Rupert Murdoch own it all and just hope for the best? How will young people want their news

delivered? Will they want it at all?

___A free press is vital to an informed citizenry. Democracy cannot function with only the

electronic media. However, no one has a new model for how to preserve print media. What

do you think? I welcome your comments and rebuttals. Please send them to

1 comment:

  1. My local newspaper has tested several "e" formats. Although the earlier versions were too awkward to be workable, there have been some recent improvements. The latest version allows one to roll over links to stories, which instantly brings up a small popup with a headline and the first few sentences. If it looks interesting you click and the whole story opens in a larger window. This format reproduces to some extent the process of scanning headlines and articles in a paper newspaper to identify pieces that one may want to read in detail. Another bonus with the e-paper is that each article has a box for submitting comments. I have found that after a few days of reading the local e-paper I started to get to know some of the regular contributers, and there is some stimulating discussion that occurs about articles.
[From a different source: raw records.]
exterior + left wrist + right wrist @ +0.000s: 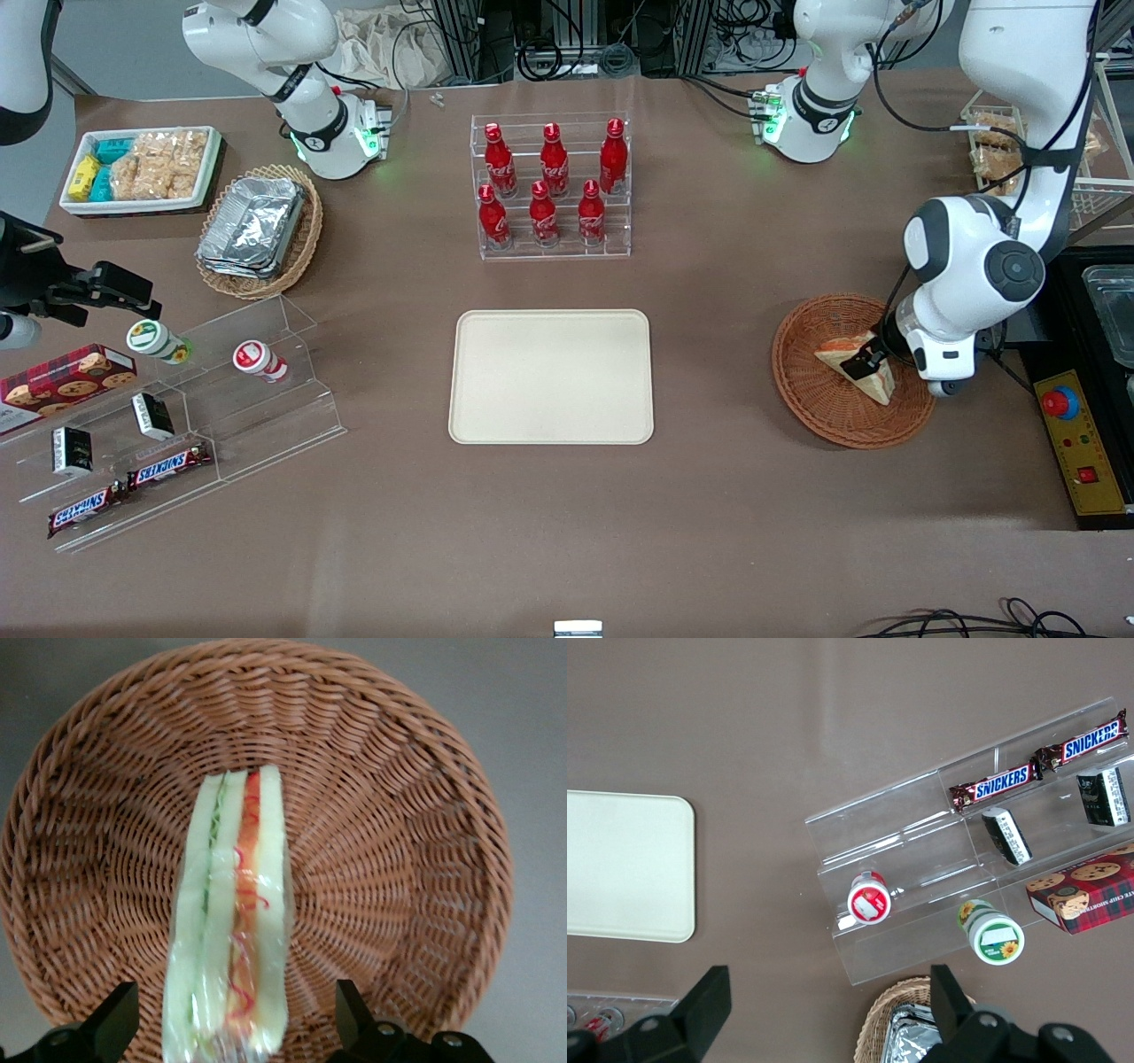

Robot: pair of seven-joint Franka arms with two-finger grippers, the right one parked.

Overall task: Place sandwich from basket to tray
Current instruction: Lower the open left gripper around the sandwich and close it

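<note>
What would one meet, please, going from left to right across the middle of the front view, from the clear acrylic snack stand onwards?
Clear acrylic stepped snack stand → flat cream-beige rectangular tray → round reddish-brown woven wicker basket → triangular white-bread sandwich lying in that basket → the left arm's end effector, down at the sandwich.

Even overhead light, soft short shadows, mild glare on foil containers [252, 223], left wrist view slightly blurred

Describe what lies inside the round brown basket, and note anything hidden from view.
The basket holds one wrapped sandwich standing on edge. The open claw straddles it, one finger each side. The weave under the sandwich is covered.
</note>
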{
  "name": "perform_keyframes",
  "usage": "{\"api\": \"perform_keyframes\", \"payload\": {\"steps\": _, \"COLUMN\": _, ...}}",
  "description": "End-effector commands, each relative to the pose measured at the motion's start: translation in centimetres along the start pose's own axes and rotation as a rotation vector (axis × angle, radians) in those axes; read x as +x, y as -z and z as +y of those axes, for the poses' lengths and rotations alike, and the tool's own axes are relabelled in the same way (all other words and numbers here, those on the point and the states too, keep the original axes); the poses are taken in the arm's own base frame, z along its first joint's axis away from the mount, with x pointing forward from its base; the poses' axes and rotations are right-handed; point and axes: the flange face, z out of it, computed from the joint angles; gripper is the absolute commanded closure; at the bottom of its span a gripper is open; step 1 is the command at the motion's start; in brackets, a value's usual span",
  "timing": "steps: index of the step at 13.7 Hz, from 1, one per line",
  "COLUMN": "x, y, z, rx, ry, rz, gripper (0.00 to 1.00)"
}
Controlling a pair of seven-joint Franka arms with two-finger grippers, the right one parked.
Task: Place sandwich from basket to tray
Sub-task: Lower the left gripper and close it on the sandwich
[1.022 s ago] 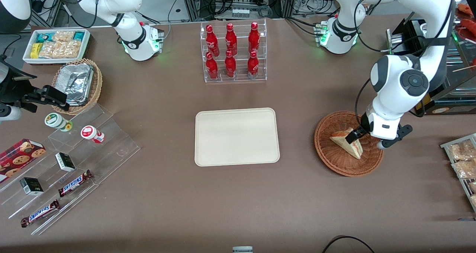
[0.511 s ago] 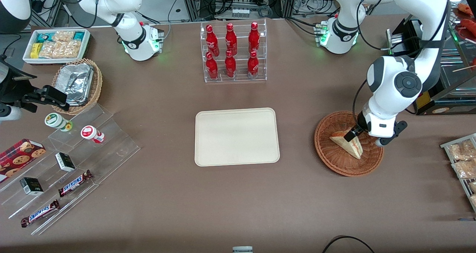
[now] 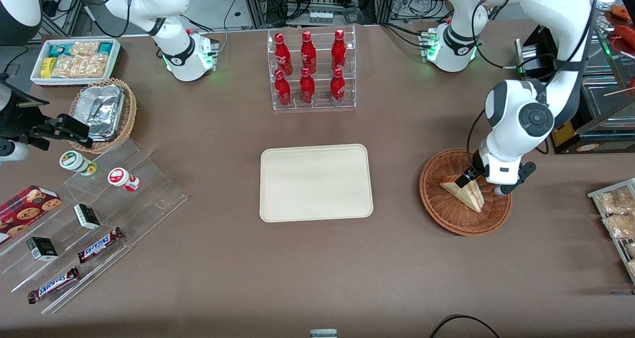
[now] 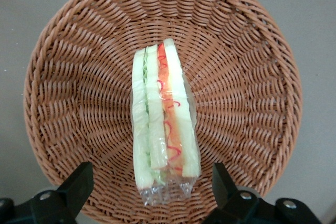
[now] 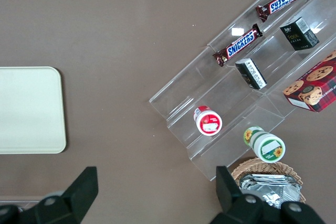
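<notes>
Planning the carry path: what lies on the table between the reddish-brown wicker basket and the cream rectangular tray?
Only bare brown tabletop, seen in the front view, separates the basket from the tray. The gripper hangs open over the sandwich.

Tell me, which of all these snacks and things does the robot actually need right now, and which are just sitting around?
Needed for the job:
sandwich, lying in the basket
tray, its destination
end effector, open, just above the sandwich

Just lying about:
cola bottles in their rack
Snickers bars
foil trays in a tan basket
cookie box

Bare table lies between basket and tray; gripper, seemingly open, straddles sandwich
</notes>
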Motion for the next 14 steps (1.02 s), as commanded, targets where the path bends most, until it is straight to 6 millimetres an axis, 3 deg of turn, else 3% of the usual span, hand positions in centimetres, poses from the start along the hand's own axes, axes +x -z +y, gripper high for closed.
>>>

This immediate interactivity is much better than the traditional paper, where it was quite troublesome to write a letter to the editor and only a few letters actually made it into the paper each day. I still subscribe to the paper edition of my local paper, and I still enjoy the toast and coffee at the newpaper-covered kitchen table. The e-edition, however, with it's easy accessability from anywhere, is gradually becoming a more regular part of my routine.